Maria. Why today has she inserted herself back in my thoughts?

Is it that I'd let my eyes linger on your wife's hips, slim as a boy's, as she bent over the paint cans, a hammer in hand to pound the lids back on? That I'd imagined handling her breasts from behind and pressing myself against her hard coccyx bone?

I listen for the phone. For a split second, I get confused and think I am waiting for you, not Morton, to call.

Is it that I'd not wanted to see you, afraid to meet your eyes, and you'd caught it, this affliction of mine, and then not wanted to see me?

Part Two

POTIONS

8
Rena

By the end of her first month on the job, she's met all the first-year associates except Beersden—heard them talk about him with a mix of resentment and admiration that he not only earns their same salary working from nine-thirty in the morning after he drops his twin daughters off at their preschool to six at night when he invariably leaves, but seems to get more done than anyone else in two-thirds the time.

In late July, Hornby, a short balding man the first-years call
le petit Napoléon
, is promoted to junior partner in the litigation department, where Beersden works. His first night in his new position, Hornby schedules an eleven o'clock meeting for the lawyers he supervises. When Rena arrives, the women have their shoes on and the men's ties are tightened. Hornby storms out of the conference room, slamming the door.

“Telephone that asshole Beersden,” he barks at Rena.

“Excuse me?”

“I said telephone Beersden. Donald Beersden.”

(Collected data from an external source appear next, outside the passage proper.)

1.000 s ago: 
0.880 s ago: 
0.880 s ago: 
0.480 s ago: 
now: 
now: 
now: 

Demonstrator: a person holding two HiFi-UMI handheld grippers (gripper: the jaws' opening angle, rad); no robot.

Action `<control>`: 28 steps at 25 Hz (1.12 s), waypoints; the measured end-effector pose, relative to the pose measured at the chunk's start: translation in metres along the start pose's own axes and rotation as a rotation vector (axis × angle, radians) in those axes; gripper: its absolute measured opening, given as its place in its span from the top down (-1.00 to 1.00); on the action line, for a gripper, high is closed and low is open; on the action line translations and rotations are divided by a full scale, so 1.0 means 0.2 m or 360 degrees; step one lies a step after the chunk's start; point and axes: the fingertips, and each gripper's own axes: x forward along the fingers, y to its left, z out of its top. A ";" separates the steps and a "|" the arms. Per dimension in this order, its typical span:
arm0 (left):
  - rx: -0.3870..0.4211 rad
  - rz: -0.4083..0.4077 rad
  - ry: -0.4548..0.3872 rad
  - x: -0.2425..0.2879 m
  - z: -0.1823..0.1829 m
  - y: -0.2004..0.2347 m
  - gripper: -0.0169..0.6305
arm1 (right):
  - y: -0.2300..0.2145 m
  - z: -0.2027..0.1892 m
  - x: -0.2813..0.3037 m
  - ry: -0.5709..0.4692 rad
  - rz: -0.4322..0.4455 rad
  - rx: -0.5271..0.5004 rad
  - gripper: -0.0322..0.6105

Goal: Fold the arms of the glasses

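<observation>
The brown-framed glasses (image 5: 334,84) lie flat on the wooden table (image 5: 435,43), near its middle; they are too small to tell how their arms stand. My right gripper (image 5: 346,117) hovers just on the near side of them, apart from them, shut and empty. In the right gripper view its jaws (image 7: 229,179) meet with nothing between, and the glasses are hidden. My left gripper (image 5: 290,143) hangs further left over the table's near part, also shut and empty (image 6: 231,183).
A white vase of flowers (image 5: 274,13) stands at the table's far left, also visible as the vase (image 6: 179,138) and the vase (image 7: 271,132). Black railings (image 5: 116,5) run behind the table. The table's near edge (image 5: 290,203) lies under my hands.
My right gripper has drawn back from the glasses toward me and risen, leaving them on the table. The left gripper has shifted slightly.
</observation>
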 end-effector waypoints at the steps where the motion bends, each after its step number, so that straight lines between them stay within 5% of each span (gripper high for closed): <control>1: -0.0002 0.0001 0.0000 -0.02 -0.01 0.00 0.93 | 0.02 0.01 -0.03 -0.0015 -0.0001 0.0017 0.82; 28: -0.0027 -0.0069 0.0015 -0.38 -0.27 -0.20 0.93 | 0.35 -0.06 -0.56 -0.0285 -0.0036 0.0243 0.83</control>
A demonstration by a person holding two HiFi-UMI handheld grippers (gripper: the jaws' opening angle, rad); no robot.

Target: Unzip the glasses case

“I am the temporary word processor, not the secretary, but if you delete the expletives and give me a clue as to how to reach him, I will try to help you.”

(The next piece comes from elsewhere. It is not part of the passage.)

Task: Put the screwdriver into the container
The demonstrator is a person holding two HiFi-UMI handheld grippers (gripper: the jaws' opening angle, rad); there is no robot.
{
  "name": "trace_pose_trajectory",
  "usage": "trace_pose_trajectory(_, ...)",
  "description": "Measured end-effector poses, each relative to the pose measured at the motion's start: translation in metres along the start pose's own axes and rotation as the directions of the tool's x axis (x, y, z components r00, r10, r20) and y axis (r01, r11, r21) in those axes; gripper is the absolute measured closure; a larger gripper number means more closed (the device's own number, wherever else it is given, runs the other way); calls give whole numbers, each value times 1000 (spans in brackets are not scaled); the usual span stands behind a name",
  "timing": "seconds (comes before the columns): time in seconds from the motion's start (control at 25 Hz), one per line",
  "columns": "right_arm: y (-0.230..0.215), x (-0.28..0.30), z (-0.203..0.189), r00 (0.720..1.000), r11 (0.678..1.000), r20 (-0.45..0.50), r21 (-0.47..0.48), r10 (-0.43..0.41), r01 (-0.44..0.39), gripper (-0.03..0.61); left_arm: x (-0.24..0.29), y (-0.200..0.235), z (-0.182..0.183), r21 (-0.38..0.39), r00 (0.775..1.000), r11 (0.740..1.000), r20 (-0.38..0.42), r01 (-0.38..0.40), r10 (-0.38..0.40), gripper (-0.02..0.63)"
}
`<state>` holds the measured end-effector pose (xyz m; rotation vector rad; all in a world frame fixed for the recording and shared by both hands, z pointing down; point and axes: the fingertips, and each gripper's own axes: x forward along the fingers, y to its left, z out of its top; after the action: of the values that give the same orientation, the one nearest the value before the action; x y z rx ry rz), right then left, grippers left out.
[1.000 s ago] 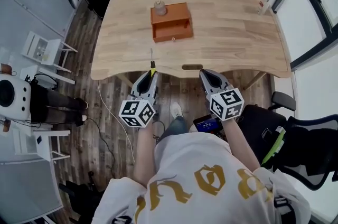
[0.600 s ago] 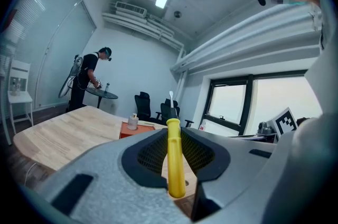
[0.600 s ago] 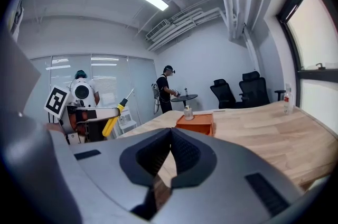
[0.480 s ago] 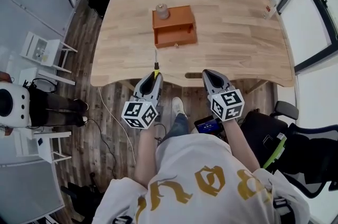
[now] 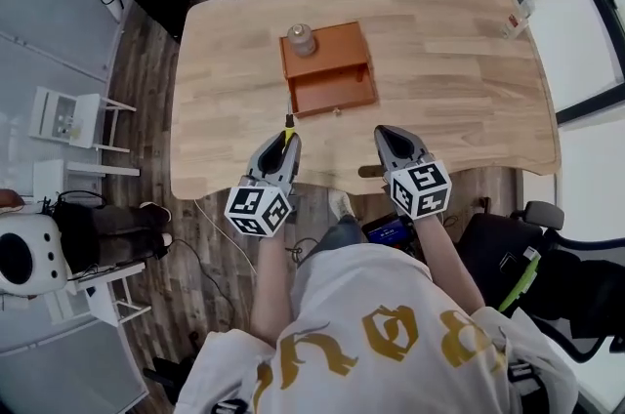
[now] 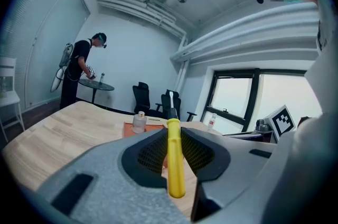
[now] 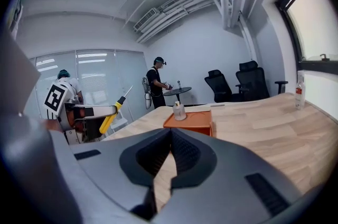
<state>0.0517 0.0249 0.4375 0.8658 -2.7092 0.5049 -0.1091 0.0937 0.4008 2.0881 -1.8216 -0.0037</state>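
My left gripper is shut on a yellow-handled screwdriver, whose thin shaft points up and away toward the table. It hangs over the table's near edge, just short of the orange container. This container is an open orange box with a small pale bottle at its far left corner. My right gripper is shut on nothing, to the right at the same near edge. The screwdriver shows at the left of the right gripper view.
The wooden table has a small bottle at its far right corner. A person stands at a round table beyond the far left. Office chairs stand behind the table. A white side stand is on the left floor.
Both grippers have come forward toward the table: the screwdriver tip is now closer to the orange container. Both stay shut.
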Motion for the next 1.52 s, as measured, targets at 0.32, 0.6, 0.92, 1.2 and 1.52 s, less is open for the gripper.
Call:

Hornby blushes. “Look in my Rolodex. Please.”

Rena goes into Hornby's office. Behind his desk is a row of shoes; his dry cleaning hangs on the back of the door. She finds the number and dials. A woman groggily answers.

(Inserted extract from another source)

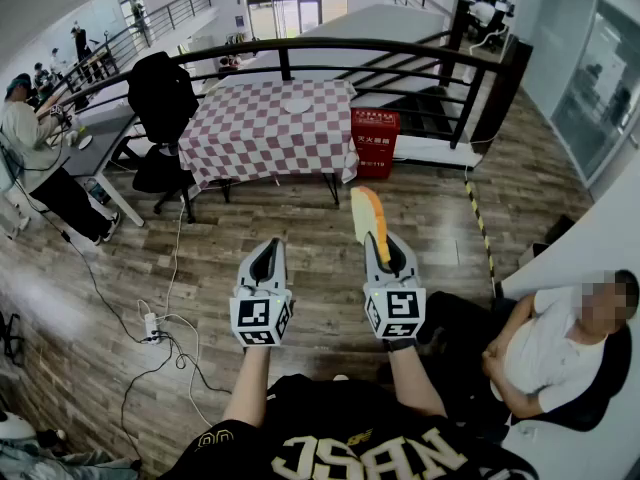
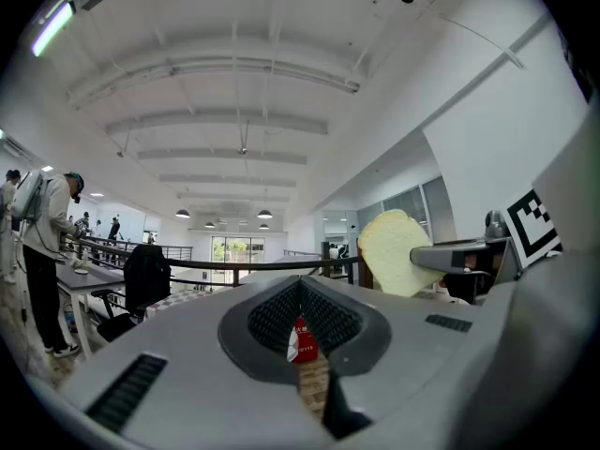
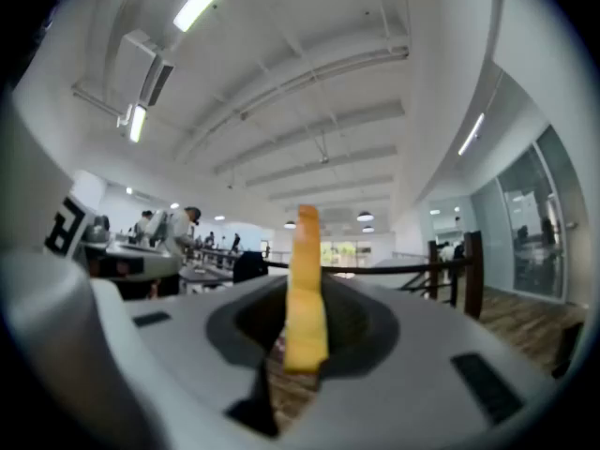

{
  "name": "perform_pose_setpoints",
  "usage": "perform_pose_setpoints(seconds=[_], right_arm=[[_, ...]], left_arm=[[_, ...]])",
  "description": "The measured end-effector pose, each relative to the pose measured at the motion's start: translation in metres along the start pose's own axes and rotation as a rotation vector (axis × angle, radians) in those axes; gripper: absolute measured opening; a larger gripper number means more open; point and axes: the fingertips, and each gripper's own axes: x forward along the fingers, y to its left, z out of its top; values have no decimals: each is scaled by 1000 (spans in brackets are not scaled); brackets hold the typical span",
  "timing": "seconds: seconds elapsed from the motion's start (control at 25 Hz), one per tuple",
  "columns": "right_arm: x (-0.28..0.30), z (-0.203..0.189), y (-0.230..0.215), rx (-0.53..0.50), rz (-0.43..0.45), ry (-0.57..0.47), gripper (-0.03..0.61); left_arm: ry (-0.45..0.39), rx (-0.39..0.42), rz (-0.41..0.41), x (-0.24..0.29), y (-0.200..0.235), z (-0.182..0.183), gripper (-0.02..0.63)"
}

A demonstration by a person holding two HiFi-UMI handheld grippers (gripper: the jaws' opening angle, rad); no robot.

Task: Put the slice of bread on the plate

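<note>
Between the jaws of the right gripper (image 1: 378, 238): the slice of bread (image 1: 368, 218), clamped by its lower end. It stands upright, edge-on to the head camera with the crust edge showing, and most of it sticks out past the jaw tips. The right gripper view shows the same: jaws narrow, pressed on both faces of the slice.

Left gripper (image 1: 268, 250) is held just beside the right one, pointing the same way, apart from the bread. Its jaws are drawn together to a thin slit with nothing gripped.

White plate (image 1: 298, 105) sits on the checkered table (image 1: 250, 138), well ahead of both grippers and well apart from the bread. It is too small to tell what is on it.

Red box (image 1: 375, 142) stands on the floor at the table's right end.
</note>
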Motion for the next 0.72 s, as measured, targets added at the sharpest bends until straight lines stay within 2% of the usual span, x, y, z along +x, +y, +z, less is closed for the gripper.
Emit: perform_pose_setpoints(seconds=[0.16,0.36,0.56,0.72], right_arm=[[-1,-9,-11,16,3,12,97],[16,-20,-14,39,9,18,97],[50,-44,-3,61,28,58,97],[99,-74,5,76,19,136,97]], left_arm=[[18,-15,-12,7,-17,-9,23],[40,-14,-8,22,-13,-20,23],[65,-56,-15,59,13,-43,23],[85,-101,-29,104,45,-63,23]])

“I'm sorry to wake you,” Rena says. “I need to speak with Mr. Beersden.”

“He's not here at the moment.”

“I'm calling for Mr. Hornby.”

The woman hesitates. “I can probably reach him. I'll try and have him call you.”

Rena leaves the number at her desk. Ten minutes later, the phone rings. “Hornby. He called me.”

Behind the low, gravelly voice, she can hear a rumble of conversation and music playing. “He asked me to let you know that he's having a meeting with the associates.”

“When?”

“Now.”

Beersden snorts. “Are we supposed to lick his shoes, too?” “I'm just relaying the message, Mr. Beersden.”

“Tell him I have a previous engagement.”

T
WO NIGHTS LATER
, a guy with thick bristly hair, prematurely gray, follows her onto the elevator. She's listening on her Walkman to a tape of Billie Holiday songs Saul once made her. He leans against the wall, a motorcycle helmet under his arm. At the end of “God Bless the Child,” she stops the tape. He gets off with her at the twenty-sixth floor and waits for her to unlock the door.